Basically you first figure out how many elements each threads works on, and then each job computes the same number of elements from different starting points in the array. There are many different ways to divide up the work – here I just choose N / NUM_THREADS elements and then for the last thread make sure it runs to completion (some work could be lost by integer division). With this scheme, the last thread will often do more work than the others, but only up to NUM_THREADS-1 elements, which is negligible. Lastly, make sure to join the threads so that the work is done before the function exits.

One other thing to keep in mind is that when writing multithreaded code is that there is a reasonably significant overhead involved with spawning a thread.

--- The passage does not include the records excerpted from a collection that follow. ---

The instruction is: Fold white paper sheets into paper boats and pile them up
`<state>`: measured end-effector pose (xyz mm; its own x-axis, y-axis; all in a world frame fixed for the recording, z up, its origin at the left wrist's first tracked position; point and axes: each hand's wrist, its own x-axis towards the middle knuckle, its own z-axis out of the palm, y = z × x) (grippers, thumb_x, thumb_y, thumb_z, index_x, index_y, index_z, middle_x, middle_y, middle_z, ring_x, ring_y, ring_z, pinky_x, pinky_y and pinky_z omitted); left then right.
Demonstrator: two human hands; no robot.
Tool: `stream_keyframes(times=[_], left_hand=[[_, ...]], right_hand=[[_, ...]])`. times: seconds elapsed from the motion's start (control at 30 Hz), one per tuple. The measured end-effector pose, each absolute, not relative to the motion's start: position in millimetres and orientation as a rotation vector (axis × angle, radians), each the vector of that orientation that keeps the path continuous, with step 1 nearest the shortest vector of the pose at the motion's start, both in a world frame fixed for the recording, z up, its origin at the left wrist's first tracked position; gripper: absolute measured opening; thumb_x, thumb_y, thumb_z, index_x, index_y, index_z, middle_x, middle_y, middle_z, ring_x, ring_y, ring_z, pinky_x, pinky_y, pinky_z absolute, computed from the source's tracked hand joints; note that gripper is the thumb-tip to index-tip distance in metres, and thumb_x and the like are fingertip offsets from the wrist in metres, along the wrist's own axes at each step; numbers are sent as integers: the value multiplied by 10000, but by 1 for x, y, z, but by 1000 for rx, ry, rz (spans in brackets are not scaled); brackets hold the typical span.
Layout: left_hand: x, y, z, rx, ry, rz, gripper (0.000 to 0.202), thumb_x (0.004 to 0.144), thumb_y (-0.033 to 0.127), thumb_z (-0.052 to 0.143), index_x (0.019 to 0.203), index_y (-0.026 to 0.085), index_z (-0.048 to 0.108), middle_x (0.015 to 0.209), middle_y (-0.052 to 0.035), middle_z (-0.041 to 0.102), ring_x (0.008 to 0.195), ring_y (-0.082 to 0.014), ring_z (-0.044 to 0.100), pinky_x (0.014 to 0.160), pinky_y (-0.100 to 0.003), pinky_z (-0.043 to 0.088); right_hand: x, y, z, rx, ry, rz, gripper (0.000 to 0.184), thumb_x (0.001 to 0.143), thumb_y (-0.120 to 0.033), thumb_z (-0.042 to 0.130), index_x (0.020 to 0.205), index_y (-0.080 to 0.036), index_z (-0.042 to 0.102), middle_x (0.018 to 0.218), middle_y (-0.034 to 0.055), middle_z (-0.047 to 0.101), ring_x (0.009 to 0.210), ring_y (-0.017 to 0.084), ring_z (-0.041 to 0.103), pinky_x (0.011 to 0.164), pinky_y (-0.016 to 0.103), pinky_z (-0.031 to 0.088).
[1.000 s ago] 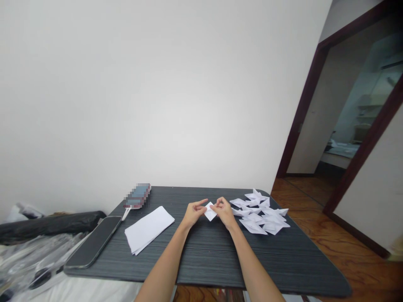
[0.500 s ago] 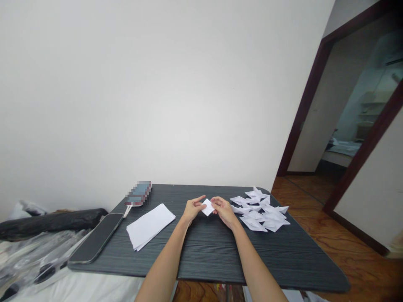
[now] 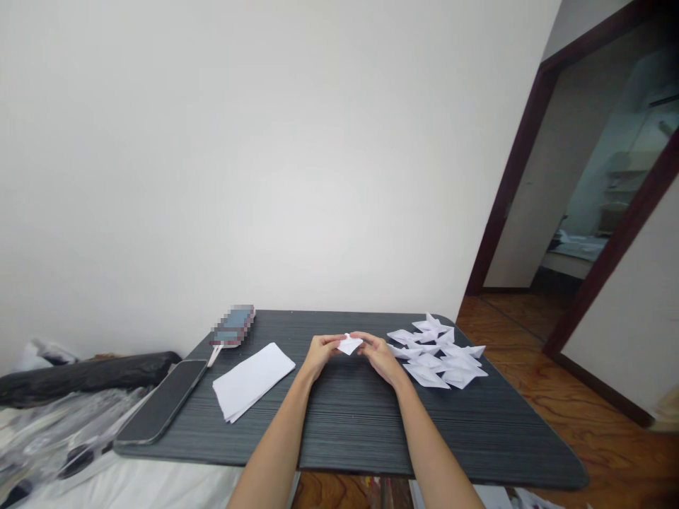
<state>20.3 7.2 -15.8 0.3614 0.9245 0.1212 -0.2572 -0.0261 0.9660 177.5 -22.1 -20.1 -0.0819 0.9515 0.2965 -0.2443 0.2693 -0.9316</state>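
folded paper piece [image 3: 350, 344], small and white, sits between the two hands just above the dark tabletop [image 3: 344, 424], near the far middle of it. left hand [image 3: 321, 350] pinches the left side of the paper with its fingertips. right hand [image 3: 378, 351] pinches the right side, fingers bent in close. both hands are very near each other, with only the little paper between them. both arms reach in from the bottom of the view.

just to the right of the right hand lies a pile of folded paper shapes [image 3: 438, 350], white and pointy, all lying close together on the tabletop. to the left of the left hand lies a stack of flat white sheets [image 3: 253, 379], a bit apart from the hands. further left, a dark phone [image 3: 162, 408] lies flat near the tabletop's left edge. behind it is a blurred small thing [image 3: 233, 326] by the far edge. a long black roll [image 3: 85, 376] lies off the tabletop on the left. an open doorway [image 3: 594, 205] is on the right.
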Motion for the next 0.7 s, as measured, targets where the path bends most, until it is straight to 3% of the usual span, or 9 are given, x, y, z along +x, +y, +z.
stream_keyframes(times=[0.1,0.2,0.3,0.4,0.57,0.7], left_hand=[[22,2,-9,1233,655,1046,332,625,277,609,855,39,626,817,-147,639,767,-207,590,727,-313,432],[21,-2,-4,1361,647,981,393,672,352,557,899,36,605,727,-129,632,640,-181,592,616,-284,434],[19,-4,-2,1654,792,1062,323,669,388,546,741,89,644,610,-54,590,535,-119,533,518,-219,392],[18,-3,-4,1828,890,1217,301,666,399,541,589,121,628,621,-33,565,545,-96,499,489,-188,371],[19,-2,-6,1691,796,1051,376,687,434,509,748,80,620,507,-32,550,389,-88,479,394,-196,363],[19,-4,-1,1535,689,997,448,683,430,525,913,51,596,541,-59,585,399,-112,515,389,-212,377]], right_hand=[[178,-20,-21,-837,-1367,1027,199,594,-201,560,772,-195,649,979,45,563,743,139,530,573,234,409],[180,-19,-21,-910,-1386,920,180,630,-273,554,744,-170,648,768,39,608,585,114,513,517,234,399],[181,-20,-20,-970,-1400,907,207,648,-325,552,710,-145,633,509,-5,552,440,88,444,442,216,355],[180,-21,-19,-981,-1406,971,243,653,-369,548,687,-139,618,432,-25,514,369,70,394,384,198,301],[178,-24,-20,-938,-1408,1116,317,664,-400,537,777,-114,613,394,-26,513,310,59,377,334,182,254],[177,-28,-14,-871,-1316,1213,357,662,-385,556,883,-110,610,413,-19,524,325,60,400,345,183,255]])
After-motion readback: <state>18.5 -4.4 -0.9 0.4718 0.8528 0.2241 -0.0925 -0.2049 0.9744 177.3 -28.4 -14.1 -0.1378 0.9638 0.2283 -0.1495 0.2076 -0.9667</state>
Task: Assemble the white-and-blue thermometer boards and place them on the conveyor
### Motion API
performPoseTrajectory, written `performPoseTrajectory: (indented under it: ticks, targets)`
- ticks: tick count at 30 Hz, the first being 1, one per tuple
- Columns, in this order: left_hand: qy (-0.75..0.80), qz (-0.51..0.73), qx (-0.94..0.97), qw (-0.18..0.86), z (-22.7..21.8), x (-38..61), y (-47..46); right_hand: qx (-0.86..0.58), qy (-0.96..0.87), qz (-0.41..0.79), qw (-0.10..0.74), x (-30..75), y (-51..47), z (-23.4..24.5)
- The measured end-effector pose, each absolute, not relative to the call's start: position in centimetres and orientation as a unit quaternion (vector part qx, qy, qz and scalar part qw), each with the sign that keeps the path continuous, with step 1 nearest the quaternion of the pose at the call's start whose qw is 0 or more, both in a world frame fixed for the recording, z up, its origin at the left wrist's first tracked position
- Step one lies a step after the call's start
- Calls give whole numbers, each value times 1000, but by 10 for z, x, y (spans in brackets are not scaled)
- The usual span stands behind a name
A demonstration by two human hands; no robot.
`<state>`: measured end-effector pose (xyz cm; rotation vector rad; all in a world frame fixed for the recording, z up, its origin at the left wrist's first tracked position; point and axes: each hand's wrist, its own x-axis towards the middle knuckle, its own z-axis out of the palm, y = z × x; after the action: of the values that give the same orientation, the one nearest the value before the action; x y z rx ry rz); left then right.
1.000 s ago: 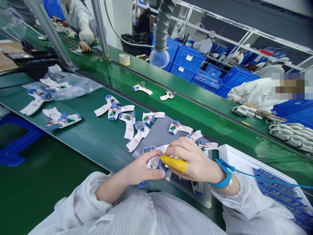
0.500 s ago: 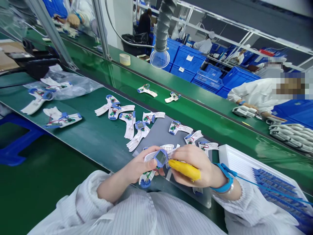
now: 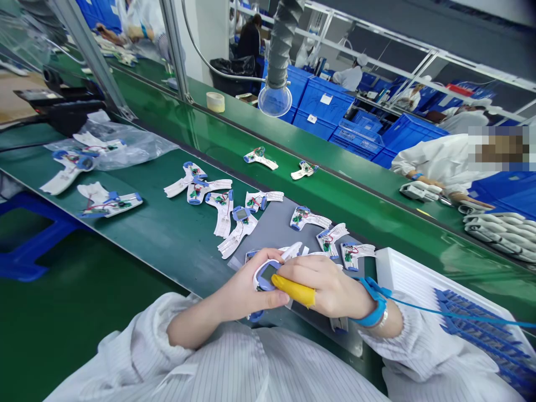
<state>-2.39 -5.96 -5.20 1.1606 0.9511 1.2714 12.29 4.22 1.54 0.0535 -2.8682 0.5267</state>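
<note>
My left hand point(image 3: 247, 287) is closed around a white, gun-shaped infrared thermometer housing with a blue-framed display point(image 3: 266, 274). My right hand point(image 3: 324, 283) is closed over the same housing from the right. A yellow finger cot point(image 3: 294, 290) on one of its fingers lies against the display frame. The hands hide most of the housing, and its handle cannot be made out. A blue end of another thermometer part point(image 3: 255, 316) shows under my left hand. Beyond my hands, opened thermometer halves point(image 3: 310, 218) with wires and green boards lie on a grey mat point(image 3: 274, 223).
At the right stands a white tray point(image 3: 387, 268) of blue parts point(image 3: 469, 315). A blue wrist strap point(image 3: 374, 304) trails its cord over it. More thermometer halves point(image 3: 111, 202) lie leftward. Two ride the green belt point(image 3: 335, 184). A duct nozzle point(image 3: 275, 100) hangs above; a co-worker point(image 3: 435, 159) sits across.
My right hand has moved left, bringing the yellow-covered finger onto the display frame. The housing has turned and shifted slightly left in my left hand. The two belt pieces have moved right.
</note>
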Motion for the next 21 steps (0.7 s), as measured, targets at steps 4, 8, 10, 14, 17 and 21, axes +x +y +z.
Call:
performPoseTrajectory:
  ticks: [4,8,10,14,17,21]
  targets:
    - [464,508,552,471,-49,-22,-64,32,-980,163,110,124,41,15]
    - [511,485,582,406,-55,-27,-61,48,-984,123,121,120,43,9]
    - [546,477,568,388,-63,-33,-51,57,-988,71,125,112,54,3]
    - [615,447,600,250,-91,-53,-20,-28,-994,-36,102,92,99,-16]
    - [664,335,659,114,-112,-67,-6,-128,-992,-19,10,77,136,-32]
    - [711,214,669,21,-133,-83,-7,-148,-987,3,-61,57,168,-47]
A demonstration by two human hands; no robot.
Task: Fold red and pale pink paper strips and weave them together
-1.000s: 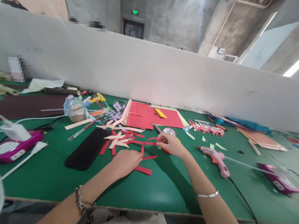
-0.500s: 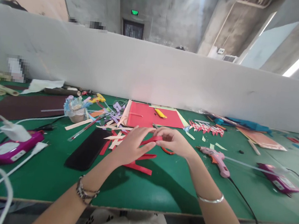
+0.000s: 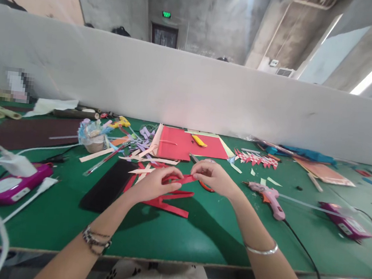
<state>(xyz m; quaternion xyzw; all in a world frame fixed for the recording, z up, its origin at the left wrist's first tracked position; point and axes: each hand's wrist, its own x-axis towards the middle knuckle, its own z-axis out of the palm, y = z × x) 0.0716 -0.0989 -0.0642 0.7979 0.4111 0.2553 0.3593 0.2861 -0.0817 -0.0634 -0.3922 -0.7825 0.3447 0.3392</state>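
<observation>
A red paper strip [image 3: 187, 179] is stretched between my two hands above the green table. My left hand [image 3: 159, 182] pinches its left part between thumb and fingers. At the strip's right end, my right hand [image 3: 211, 174] grips it with the fingertips. Below my left hand lie more folded red strips [image 3: 171, 207]. Cream strips [image 3: 142, 171] cross red ones just left of that hand. Scissors with orange-red handles [image 3: 206, 187] lie partly hidden under my right hand. A black phone-like slab [image 3: 104, 190] rests by my left forearm.
Red paper sheets [image 3: 175, 145] with a yellow cutter [image 3: 199, 140] lie behind my hands. A pink glue gun [image 3: 268, 196] with a cable is at right, near a woven red-and-white piece [image 3: 257, 159]. Purple power strip [image 3: 16, 185] and white cables are at left. A white partition [image 3: 192, 86] stands behind.
My left hand has moved slightly left and down, its fingers now closer around the strip. The strip between the hands is pulled straighter. The view has shifted slightly.
</observation>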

If the amount of time it takes to launch the thread is significant compared to how much work there is to do, you may actually see a decrease in performance. I will add in a constant value below which the calculation will just be performed on one thread. It turns out that you actually have to be interpolating a lot of values before the value of multithreading kicks in, the equivalent of a 2k x 2k image or so. This is probably because the actual calculation being done is quite simple.

#ifndef NUM_THREADS
#define NUM_THREADS 8
#endif
#ifndef SERIAL_LIMIT
#define SERIAL_LIMIT 4194304
#endif

template <typename T>
using func2D = void(*)(const T* const, 
                       const size_t&,
                       const size_t&,
                       const T* const,
                       const T* const,
                       const size_t&, T*,
                       const long long&);
template <typename T>
void parallel_interp2(func2D<T> f, 
                      const T* const data, 
                      const size_t& nrows,
                      const size_t& ncols,
                      const T* const x,
                      const T* const y,
                      const size_t& N, 
                      T* result,
                      const long long& origin_offset){
    if ( N <= SERIAL_LIMIT){ // for small numbers of elements just use 1 thread
        f(data,nrows,ncols,x,y,N,result,origin_offset);
    }
    else{ // launch multiple threads
        unsigned long long THREAD_CHUNK_SIZE = N / NUM_THREADS;
        std::vector<std::thread> workers;
        workers.reserve(NUM_THREADS);
        const T *tmp_x = x;
        const T *tmp_y = y;
        T *tmp_result = result;
        int i;
        for ( i = 0; i < NUM_THREADS; ++i){
            if ( i == (NUM_THREADS - 1) ){
                workers.emplace_back(std::thread(f,data,nrows,ncols,tmp_x,tmp_y,(size_t)(x+N-tmp_x),tmp_result,origin_offset));
                break;
            }
            else{
                workers.emplace_back( std::thread(f,data,nrows,ncols,tmp_x,tmp_y,THREAD_CHUNK_SIZE,tmp_result,origin_offset) );
            }
            tmp_x+=THREAD_CHUNK_SIZE;
            tmp_y+=THREAD_CHUNK_SIZE;
            tmp_result+=THREAD_CHUNK_SIZE;
        }
        for (auto& t:workers)t.join();
    }
};

Now that we have an implementation and a way to call it in parallel, time to expose this to MATLAB with a MEX function.

Writing the MEX function

MATLAB accesses C/C++ code through a special function called mexFunction. To create a function called splinterp2 that will be callable from MATLAB just like interp, we must define mexFunction inside of a file called splinterp2.cpp. A mexFunction always has the same signature:

void mexFunction(int nlhs, mxArray *plhs[],
			     int nrhs, const mxArray *prhs[])

where nrls and nlrs are the number of arguments on the left and right side of the MATLAB function call, respectively, and plhs and plrs represent the arrays themselves using MATLAB’s custom mxArray type. Notice that these variables have both * and [], which in C++ is equivalent to **, meaning prhs and plhs are both arrays of arrays. As such, plhs[0] is a pointer to the first input argument from MATLAB, etc.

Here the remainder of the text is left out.